All told, I’m very pleased with my (not so) new bike and look forward to travelling many more miles with it.


Plans afoot!

It’s just over a week since my bike broke down and I’m still without wheeled transport at the moment 😦

I was able to pick up a new cone and axle at the bike shop last Tuesday (the day after the wheel-related fail) but unfortunately it turned out that the hub itself was damaged and needs replacing.  The simplest way to do this is to get a whole new wheel.  I’m making use of the bike’s downtime to do some other maintenance, especially overhauling the bottom bracket which was beginning to get a bit wobbly.

A friend of mine has pointed me towards a charity called Recycle Cycle Cymru, which aims to salvage useable bikes and bike parts that would otherwise end up as landfill and to make them available to people who need them.   As a way of financing the project (and helping to meet the landfill-avoidance goal) they offer bikes and parts to pretty much anyone who wants them for a small donation.  I’ve been in touch with them and established that they have a suitable wheel for me (and the suggested donation is significantly less than a new wheel would cost).   Fortunately they are based in Bethesda, which is only a few miles from where I live, so it will be quite straightforward to go and pick the wheel up (probably by bus, since I’m currently bikeless).  Unfortunately, I can’t get it until the weekend (I assume that’s when the workshop will next be open, since they didn’t offer me the option of going earlier).

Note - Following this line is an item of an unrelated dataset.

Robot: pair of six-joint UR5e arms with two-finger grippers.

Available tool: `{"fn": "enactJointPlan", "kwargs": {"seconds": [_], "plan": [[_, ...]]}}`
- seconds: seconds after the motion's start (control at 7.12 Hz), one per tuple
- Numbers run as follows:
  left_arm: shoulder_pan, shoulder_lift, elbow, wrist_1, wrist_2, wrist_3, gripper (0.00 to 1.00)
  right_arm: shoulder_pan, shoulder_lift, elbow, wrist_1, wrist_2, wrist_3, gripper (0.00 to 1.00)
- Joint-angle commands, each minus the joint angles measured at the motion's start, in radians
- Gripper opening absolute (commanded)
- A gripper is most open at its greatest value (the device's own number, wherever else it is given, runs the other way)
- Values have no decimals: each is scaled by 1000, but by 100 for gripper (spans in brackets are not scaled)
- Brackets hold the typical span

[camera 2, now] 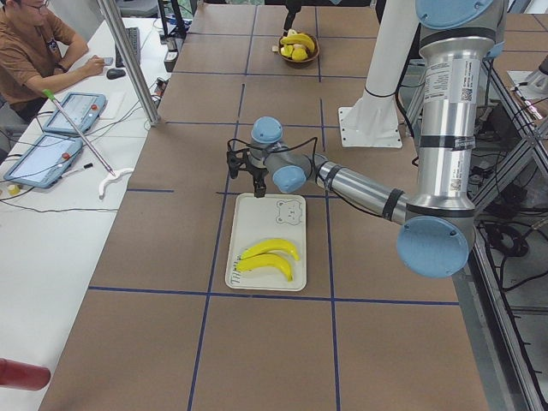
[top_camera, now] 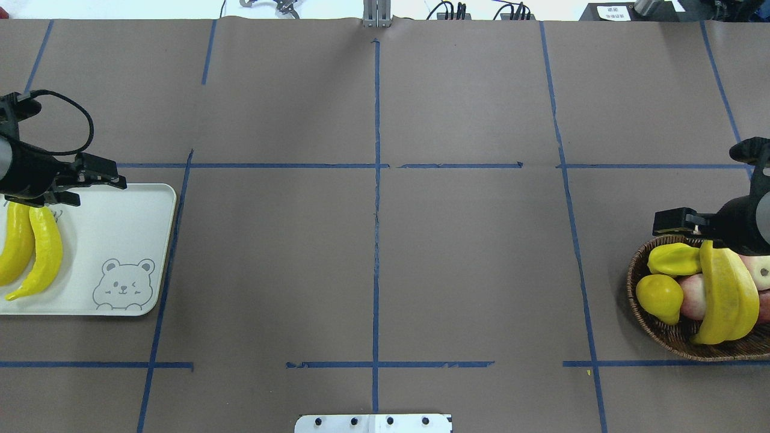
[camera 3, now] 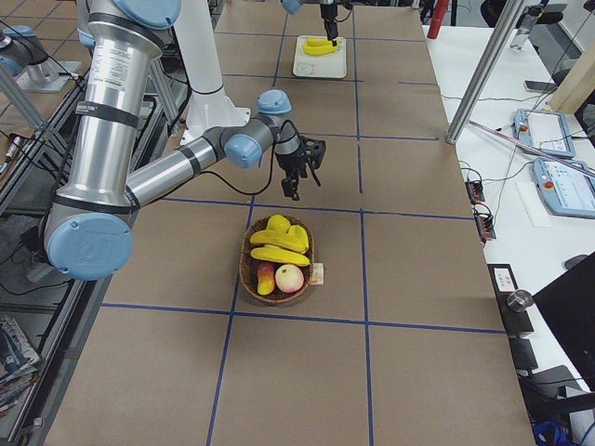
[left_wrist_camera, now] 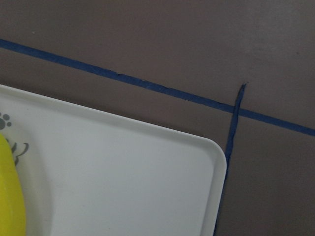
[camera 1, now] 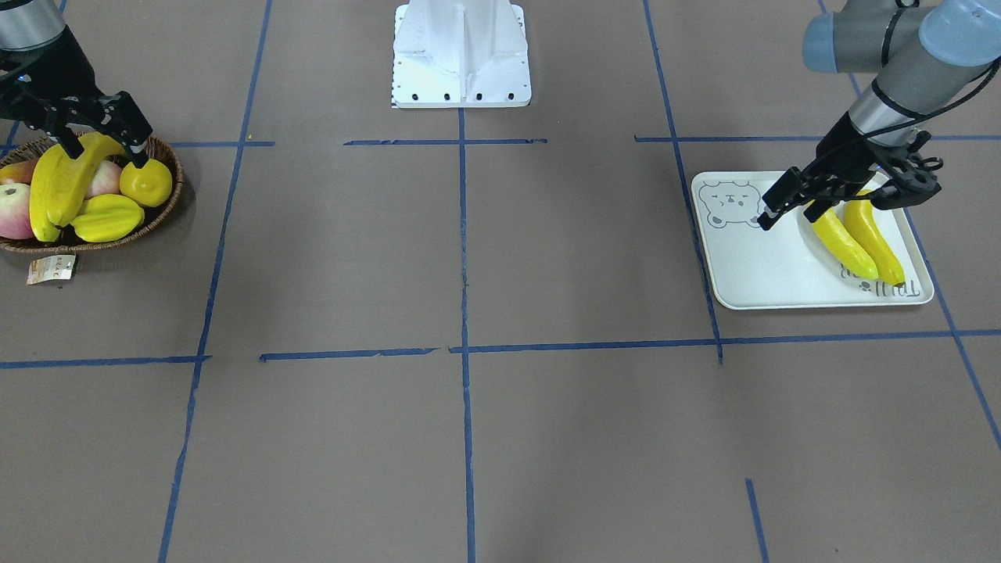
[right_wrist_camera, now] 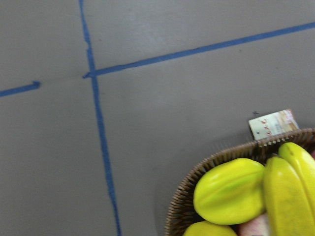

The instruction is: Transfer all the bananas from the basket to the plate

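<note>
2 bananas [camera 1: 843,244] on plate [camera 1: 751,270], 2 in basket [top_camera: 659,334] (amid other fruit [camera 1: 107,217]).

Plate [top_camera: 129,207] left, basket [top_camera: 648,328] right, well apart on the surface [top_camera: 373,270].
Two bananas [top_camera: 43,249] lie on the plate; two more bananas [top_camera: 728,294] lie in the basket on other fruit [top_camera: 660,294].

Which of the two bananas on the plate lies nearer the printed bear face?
The inner banana, lying between the other banana and the bear face.
</note>
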Motion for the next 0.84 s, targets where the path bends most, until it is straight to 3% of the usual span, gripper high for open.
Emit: {"fn": "enactJointPlan", "kwargs": {"seconds": [0.0, 0.7], "plan": [[63, -45, -3, -1, 6, -72, 100, -61, -24, -8, -130, -47, 0, 100], [84, -73, -3, -1, 9, -91, 100, -115, -61, -77, -128, -29, -74, 100]]}}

I should also be getting my old bike back from the friend who currently has it.  That was an old but serviceable touring bike I was given about 10 years ago and rode for a while before upgrading to my current mountain bike (mainly so that I could go exploring off-road trails).  After it had sat inactive in my shed for a few years, I gave it to a friend and it sat inactive in his shed for a few years before he gave it to a mutual friend, in whose shed it now sits inactive.  I asked him if he was planning to do anything with it and he said I could have it back if I wanted it.  I think it will need a little work to get roadworthy, but it will be useful to have a spare bike for when my other one is down for maintenance.  In fact, it may even be a better choice of bike to use when I’m planning to travel exclusively on the road, since it has bigger wheels.

Flat out

A couple of days ago I had my first flat tyre since starting my regular cycle commute to work several months ago.  In fact, I think my last flat was some time before that, even taking my long breaks from cycling into account.

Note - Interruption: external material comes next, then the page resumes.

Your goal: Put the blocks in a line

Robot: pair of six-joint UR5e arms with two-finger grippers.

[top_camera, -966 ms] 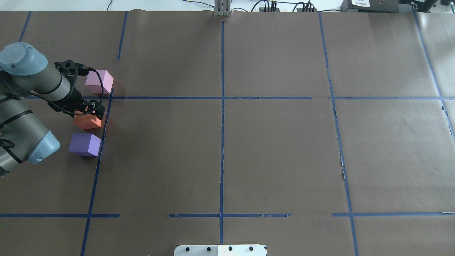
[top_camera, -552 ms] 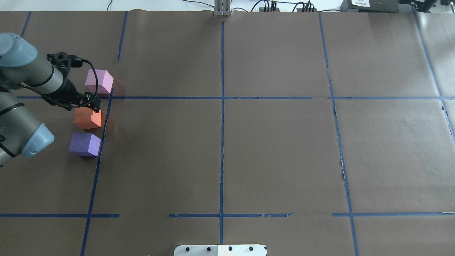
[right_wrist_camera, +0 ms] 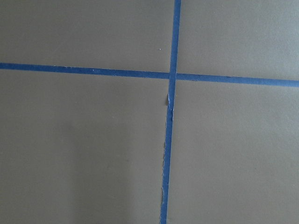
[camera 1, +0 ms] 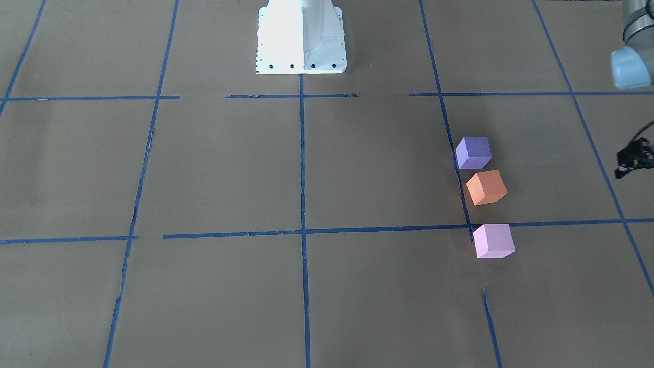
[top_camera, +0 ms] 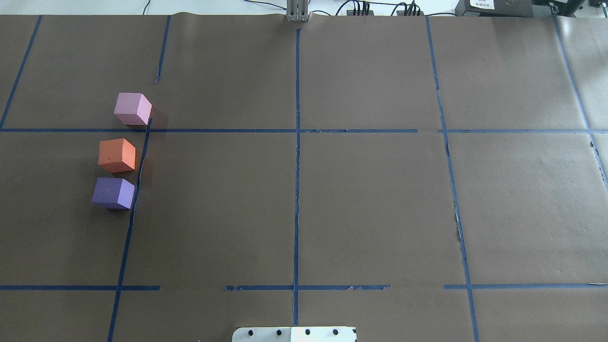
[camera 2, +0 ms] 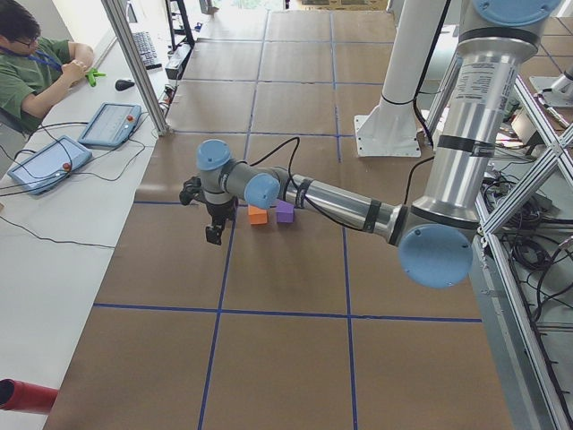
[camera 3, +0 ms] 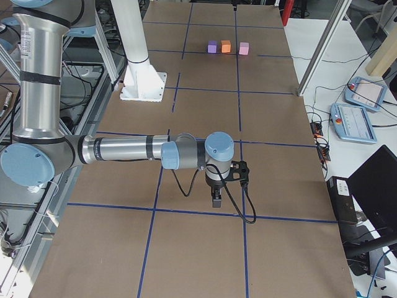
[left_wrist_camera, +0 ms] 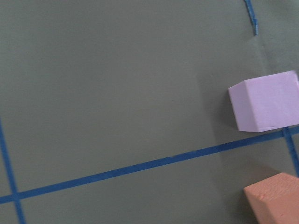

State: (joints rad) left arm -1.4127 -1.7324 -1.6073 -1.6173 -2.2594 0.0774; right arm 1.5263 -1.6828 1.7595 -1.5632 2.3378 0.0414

Fortunately I’m in the habit of carrying a spare inner tube as well as a puncture repair kit, a pump and a small collection of tools whenever I’m out on my bike, so this wasn’t a major disaster.  Although working in the comfort of my office (I spotted the flat while I was at work – I generally bring my bike into the office during the day), I decided to go for the simpler option of swapping to the spare tube rather than trying to patch the old one, which has already been patched a couple of times so is probably due for retirement.  I was planning to fix the old tube later, but I think I may not bother.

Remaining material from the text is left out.